Valréas, le 16 avril 1917
Ma petite chérie,
J’ai été surpris de voir que samedi matin tu n’avais pas encore de lettre de moi. Je t’ai pourtant écrit le mercredi soi à l’heure habituelle et depuis régulièrement chaque soir.
Je crois comme on t’a dit que nous sommes à la veille de grands événements. Une importante action, qui me paraissait s’imposer depuis quelques temps, viendrait de commencer et si je croyais pouvoir te dire les objectifs, tu verrais que c’est fort intéressant.
Est-ce à cause des événements ou pour toute autre raison, l’école de Valréas aura vécu après ce cours-ci. Aussi la promotion s’appellera-t-elle de Villantroix, du nom du colonel (au lieu d’un autre nom qui avait été envisagé d’abord). Il était donc temps que je vienne et Devoyod, s’il est pris, n’en pourra faire autant. Il n’y aura plus d’école d’officiers qu’au front.
Aujourd’hui j’ai commandé. J’avais bien vu du 1er coup ce qu’il fallait faire ; mais j’ai eu le tort de me laisser influencer par certaines remarques et j’ai plus mal fait. Je voudrais bien être fixé sur ce qui m’attend et peut-être me déciderai-je à le demander au capitaine.

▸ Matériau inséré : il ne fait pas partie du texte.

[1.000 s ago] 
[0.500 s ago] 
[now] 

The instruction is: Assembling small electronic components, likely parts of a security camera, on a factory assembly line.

Je voudrais aussi avoir de lui confirmation que les affectations des coloniaux se font au Ministère. Autant que je puisse me rendre compte, on doit pouvoir quitter la coloniale pour aller dans l’infanterie de ligne pourvu qu’on trouve un permutant. Mais jusqu’ici la coloniale ne m’a pas mal réussi et j’aurai peut-être tort de cherche à la quitter. Si tu parles de mon affectation, je te rappelle que je ne suis pas vacciné pour la typhoïde et que certaine opération serait je crois nécessaire. Le capitaine m’a rendu mon carnet encore avec un bien. J’ai beau faire, je crois que crois que je n’arriverai pas au « très bien ».
J’ai reçu un mot charmant des dames Salignons qui m’attendent dimanche et m’annoncent que la plus jeune d’entre elles viendra au devant de moi à la gare. Je vais répondre que je ferai plutôt le trajet à pied pour ne pas arriver en retard.
Que porterai-je ? Fleurs ou nougats ou berlingots. Nous en avons déjà parlé et tu as opiné, je crois, pour les comestibles. Qu’en penses-tu ?
Je te quitte, ma petite chérie, en t’embrassant mille et mille fois.
Ton Marcel
Bons baisers aux petits. Amitiés aux mamans.
Par 2 fois, comme il trouvait que je ne rampais pas assez et risquais d’être vu de l’ennemi supposé, le capitaine m’a dit : « Sibaud, n’oubliez pas que vous avez 2 enfants. Pas de suicide ! ». Je veux croire qu’il ne plaisanterait pas ainsi s’il voulait me recaler ou me faire passer un examen.